The cast of Signature’s [title of show].

The characters in [title of show], the uber-meta musical now playing at Signature Theatre, pronounce in song that they’d rather be nine people’s favorite thing than 100 people’s ninth favorite thing. It’s an admirable admission, and while DCist’s assessment of them falls somewhere closer to the middle, musical theater geeks enamored by quick wit and a constant stream of clever allusions could easily be charmed into the “favorite” category.

The show’s a musical about writing a musical, and then performing that musical, and then rewriting that musical, and then performing it again… you get the picture. Hunter and Jeff (modeled after the real-life composers Hunter Bell and Jeff Bowen), normally aspiring but generally lazy artists (their usual nightly routines tend to vary from reality television to masturbation rather than hours of lyric and score-writing) decide to get their “gay skills filling Playbills,” and submit a work to a musical theater festival (“The festival? The festival?” Into the Woods references are among the show’s most hilarious insider jokes). Largely for the sake of getting some female voices into the mix, they get two actress friends to join them.

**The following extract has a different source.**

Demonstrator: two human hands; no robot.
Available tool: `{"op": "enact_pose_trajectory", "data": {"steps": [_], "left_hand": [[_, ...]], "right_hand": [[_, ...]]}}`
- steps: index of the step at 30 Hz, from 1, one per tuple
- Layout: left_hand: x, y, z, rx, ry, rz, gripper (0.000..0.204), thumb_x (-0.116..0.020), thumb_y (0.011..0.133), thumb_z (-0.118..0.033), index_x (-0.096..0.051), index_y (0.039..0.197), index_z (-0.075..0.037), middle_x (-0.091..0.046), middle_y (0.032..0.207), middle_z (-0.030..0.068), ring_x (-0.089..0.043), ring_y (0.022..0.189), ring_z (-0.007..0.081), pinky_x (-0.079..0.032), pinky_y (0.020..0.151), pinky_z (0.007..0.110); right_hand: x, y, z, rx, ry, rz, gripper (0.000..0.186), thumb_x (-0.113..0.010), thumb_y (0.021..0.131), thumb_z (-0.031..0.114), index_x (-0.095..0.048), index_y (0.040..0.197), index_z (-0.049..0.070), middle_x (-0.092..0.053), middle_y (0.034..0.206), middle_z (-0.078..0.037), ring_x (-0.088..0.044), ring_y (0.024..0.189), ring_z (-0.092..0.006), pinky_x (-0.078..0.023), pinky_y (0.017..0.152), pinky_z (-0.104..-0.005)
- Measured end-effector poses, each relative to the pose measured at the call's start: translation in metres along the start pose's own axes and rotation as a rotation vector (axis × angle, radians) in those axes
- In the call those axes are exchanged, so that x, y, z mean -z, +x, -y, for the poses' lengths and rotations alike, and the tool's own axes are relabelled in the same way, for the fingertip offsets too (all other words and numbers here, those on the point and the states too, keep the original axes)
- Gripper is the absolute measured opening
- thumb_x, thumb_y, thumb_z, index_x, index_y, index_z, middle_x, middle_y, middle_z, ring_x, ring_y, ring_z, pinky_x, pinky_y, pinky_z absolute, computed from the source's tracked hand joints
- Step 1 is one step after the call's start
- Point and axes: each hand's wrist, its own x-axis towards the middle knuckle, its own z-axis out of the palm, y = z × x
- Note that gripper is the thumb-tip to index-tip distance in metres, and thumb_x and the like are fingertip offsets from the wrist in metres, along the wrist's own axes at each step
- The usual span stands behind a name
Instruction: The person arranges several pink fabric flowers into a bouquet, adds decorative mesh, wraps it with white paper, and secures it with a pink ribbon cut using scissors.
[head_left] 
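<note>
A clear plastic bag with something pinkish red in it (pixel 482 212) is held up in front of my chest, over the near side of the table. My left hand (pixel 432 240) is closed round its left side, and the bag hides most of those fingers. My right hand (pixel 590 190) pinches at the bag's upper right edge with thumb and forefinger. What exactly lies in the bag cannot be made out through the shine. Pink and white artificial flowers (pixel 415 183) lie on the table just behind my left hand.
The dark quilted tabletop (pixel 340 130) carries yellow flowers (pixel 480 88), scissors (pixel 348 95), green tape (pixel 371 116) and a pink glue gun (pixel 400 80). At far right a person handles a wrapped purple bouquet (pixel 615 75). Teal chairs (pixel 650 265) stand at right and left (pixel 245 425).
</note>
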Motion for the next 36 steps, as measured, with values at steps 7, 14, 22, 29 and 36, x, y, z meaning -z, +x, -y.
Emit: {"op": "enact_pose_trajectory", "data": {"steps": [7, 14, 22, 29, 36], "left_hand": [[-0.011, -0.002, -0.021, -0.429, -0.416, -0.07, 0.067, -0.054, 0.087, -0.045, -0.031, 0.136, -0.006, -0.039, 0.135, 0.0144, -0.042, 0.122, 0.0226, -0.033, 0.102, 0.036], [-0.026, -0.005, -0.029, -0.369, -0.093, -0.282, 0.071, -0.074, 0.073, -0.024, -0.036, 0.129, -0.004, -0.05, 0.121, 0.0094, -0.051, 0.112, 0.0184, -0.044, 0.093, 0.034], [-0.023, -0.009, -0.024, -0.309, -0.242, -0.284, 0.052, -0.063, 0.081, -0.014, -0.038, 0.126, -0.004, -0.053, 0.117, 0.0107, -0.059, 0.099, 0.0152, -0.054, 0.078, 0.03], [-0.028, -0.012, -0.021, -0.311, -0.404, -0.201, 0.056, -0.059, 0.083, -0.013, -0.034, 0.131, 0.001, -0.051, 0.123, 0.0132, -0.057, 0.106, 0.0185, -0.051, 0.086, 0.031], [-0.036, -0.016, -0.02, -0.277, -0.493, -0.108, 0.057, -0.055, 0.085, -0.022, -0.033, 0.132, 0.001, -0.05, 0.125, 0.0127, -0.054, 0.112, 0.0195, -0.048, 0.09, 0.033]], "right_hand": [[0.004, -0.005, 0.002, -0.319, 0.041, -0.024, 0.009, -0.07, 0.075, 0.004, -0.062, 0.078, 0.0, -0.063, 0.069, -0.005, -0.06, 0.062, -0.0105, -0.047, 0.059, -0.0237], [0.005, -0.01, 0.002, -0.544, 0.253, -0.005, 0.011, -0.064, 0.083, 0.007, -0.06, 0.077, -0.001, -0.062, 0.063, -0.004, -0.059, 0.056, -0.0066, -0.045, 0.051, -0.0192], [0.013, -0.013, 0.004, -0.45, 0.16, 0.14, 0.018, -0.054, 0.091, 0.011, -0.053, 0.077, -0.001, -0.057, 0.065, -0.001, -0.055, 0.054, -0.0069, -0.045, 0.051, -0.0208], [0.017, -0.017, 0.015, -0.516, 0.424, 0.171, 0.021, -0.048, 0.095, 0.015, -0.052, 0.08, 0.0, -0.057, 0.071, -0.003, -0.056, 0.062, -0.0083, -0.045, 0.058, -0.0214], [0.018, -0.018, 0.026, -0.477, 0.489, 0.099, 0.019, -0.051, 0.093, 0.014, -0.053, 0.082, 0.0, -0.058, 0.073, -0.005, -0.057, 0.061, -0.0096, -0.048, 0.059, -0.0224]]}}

The show’s earliest musical numbers, about the excitement and sheer randomness of their writing process (“The Tony Award Song” details every Broadway’s artist’s fantasy, while the melodramatic “Die Vampire Die!” is a zig-zag commentary on the demons haunting creative people). The stream-of-conscious quality of the show’s proceedings is amusing, and the snappy, slang-heavy dialogue feels like realistic patter between the characters. While some references will fly over the head of even the most loyal of musical theater devotees (“Monkeys And Playbills” is entirely devoted to weaving the titles of Broadway flops, from “Carrie” to “Smile,” into a lesson for the group), it’s kind of refreshing to have a show whose allusions feel authentic, rather than the broad comedy of Forbidden Broadway-style parody.